7. Le présent jugement implique nécessairement, eu égard aux motifs sur lesquels il se fonde, que la situation de M. A soit réexaminée. Par suite, il y a lieu d'enjoindre à la préfète de la Charente de procéder à ce réexamen dans le délai de deux mois à compter de la notification du présent jugement. Dans les circonstances de l'espèce, il y a lieu de prononcer contre l'Etat, à défaut pour lui de justifier de l'exécution du présent jugement dans un délai de deux mois à compter de sa notification, une astreinte de cinquante euros par jour jusqu'à la date à laquelle ce jugement aura reçu exécution.

Sur les frais liés au litige :

8. Il y a lieu, dans les circonstances de l'espèce, de mettre à la charge de l'Etat la somme de 1 200 euros à verser à M. A au titre des dispositions de l'article L. 761-1 du code de justice administrative.

D E C I D E :

Article 1er : La décision de la préfète de la Charente du 22 décembre 2020 est annulée.

Article 2 : Il est enjoint à la préfète de la Charente de procéder à un nouvel examen de la demande de carte nationale d'identité de M. A, dans un délai de deux mois à compter de la notification du présent jugement.

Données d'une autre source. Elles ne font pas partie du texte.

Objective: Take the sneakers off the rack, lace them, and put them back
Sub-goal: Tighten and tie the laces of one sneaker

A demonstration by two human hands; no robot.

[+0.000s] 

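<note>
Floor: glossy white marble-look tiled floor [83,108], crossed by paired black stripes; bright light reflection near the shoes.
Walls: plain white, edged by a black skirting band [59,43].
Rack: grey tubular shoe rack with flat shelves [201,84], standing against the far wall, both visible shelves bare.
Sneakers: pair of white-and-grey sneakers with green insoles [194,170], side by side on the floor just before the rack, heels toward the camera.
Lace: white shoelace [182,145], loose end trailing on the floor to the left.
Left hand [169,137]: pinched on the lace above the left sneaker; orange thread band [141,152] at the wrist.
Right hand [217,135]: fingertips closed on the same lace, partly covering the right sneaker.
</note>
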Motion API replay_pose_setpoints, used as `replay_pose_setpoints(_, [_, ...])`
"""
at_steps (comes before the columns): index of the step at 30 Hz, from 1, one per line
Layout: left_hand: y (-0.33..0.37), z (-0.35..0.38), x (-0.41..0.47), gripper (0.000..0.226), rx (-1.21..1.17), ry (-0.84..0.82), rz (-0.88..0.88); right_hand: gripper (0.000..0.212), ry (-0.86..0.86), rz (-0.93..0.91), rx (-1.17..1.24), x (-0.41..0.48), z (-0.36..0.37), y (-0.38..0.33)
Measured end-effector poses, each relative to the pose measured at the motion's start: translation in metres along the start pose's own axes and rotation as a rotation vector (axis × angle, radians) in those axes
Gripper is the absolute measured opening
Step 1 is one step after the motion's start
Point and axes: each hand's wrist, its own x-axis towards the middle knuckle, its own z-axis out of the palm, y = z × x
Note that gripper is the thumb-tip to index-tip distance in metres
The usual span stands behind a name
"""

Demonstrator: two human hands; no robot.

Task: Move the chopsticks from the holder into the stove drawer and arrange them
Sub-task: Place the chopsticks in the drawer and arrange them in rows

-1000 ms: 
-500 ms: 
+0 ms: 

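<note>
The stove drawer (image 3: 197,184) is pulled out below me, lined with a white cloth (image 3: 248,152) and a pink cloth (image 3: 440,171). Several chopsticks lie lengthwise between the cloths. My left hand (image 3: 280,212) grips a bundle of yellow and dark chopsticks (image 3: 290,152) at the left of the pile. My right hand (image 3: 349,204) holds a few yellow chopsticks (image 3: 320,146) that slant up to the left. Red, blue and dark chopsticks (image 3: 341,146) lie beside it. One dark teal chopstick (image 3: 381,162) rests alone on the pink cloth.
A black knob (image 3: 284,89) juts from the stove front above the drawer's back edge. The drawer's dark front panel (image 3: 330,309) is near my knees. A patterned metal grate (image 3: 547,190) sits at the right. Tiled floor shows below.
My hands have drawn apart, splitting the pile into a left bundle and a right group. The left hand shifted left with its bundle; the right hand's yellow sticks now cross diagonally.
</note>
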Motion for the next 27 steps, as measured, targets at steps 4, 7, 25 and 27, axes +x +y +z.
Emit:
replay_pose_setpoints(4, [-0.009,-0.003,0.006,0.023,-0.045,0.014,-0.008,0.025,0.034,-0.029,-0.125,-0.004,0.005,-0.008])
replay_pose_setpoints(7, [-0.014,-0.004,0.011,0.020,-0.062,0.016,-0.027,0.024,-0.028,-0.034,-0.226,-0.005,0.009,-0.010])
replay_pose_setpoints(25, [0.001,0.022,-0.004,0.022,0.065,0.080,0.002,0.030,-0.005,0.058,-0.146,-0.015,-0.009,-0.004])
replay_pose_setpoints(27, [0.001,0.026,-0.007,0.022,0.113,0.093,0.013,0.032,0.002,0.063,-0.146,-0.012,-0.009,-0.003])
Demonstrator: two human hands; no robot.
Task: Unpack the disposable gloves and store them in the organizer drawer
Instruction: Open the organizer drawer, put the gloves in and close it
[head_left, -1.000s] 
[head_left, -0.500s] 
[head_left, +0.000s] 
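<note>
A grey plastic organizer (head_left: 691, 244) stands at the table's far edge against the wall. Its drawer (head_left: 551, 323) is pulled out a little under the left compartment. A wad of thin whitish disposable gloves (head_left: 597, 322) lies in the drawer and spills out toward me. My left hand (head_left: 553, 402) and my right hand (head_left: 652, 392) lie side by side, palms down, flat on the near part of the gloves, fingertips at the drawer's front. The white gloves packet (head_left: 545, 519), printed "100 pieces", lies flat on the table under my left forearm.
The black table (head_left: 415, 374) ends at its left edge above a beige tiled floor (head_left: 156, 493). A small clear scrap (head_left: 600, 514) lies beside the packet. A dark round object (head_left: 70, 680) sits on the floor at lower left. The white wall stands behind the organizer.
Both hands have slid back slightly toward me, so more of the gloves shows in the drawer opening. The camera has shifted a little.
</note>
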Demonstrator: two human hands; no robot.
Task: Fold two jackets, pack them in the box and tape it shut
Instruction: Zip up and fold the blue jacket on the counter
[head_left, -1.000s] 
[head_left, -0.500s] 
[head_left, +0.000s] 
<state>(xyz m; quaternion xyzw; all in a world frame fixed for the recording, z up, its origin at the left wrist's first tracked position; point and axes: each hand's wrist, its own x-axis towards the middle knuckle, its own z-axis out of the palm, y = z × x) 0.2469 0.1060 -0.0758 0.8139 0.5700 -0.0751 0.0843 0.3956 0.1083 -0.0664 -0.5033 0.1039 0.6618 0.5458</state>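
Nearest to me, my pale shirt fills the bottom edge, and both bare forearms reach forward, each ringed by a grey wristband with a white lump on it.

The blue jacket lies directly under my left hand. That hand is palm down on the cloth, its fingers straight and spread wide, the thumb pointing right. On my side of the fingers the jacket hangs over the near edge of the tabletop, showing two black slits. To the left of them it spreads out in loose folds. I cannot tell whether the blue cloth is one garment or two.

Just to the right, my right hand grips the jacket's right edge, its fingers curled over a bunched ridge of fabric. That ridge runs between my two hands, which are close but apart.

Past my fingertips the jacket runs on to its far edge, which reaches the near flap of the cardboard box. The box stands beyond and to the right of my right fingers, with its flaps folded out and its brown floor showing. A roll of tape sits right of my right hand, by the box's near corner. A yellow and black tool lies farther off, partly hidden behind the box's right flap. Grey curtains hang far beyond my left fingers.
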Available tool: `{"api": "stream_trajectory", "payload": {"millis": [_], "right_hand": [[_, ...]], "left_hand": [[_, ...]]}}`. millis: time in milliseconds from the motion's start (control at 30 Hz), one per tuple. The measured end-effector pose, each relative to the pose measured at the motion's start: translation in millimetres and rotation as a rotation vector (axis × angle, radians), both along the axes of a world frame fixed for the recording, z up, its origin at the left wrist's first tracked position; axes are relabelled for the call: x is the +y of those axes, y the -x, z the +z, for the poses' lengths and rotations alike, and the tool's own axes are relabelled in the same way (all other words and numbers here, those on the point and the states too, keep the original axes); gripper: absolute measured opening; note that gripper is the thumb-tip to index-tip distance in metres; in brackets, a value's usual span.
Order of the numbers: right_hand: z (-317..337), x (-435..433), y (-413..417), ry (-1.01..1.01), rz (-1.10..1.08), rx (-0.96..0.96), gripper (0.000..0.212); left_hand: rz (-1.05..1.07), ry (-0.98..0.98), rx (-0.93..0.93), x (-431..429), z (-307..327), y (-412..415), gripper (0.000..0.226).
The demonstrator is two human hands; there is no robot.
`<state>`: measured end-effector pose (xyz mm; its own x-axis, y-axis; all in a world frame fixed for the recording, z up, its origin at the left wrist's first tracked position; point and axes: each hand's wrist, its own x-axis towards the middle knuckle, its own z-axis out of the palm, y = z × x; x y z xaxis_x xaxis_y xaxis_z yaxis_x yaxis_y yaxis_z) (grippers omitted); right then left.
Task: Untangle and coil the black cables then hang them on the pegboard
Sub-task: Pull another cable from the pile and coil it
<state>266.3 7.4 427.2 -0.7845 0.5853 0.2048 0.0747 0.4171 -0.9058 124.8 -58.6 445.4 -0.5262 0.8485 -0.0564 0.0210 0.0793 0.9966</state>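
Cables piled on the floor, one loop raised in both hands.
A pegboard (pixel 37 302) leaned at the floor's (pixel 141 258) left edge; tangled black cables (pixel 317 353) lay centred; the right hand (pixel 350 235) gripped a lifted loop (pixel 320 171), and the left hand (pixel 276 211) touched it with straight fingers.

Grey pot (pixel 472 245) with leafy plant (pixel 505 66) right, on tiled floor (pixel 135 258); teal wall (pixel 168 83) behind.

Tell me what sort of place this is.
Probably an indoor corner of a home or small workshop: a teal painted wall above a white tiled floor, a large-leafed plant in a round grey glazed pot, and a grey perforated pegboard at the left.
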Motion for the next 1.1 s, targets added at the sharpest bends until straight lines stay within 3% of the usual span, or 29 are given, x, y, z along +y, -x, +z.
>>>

Article 3 : Une astreinte de cinquante euros par jour est prononcée à l'encontre de l'Etat s'il n'est pas justifié de l'exécution du présent jugement dans le délai mentionné à l'article 2 ci-dessus.

Article 4 : L'Etat versera à M. A la somme de 1 200 euros au titre de l'article L. 761-1 du code de justice administrative.

Article 5 : Le présent jugement sera notifié à M. B et au ministre de l'intérieur et des outre-mer.

Copie en sera adressée à la préfète de la Charente.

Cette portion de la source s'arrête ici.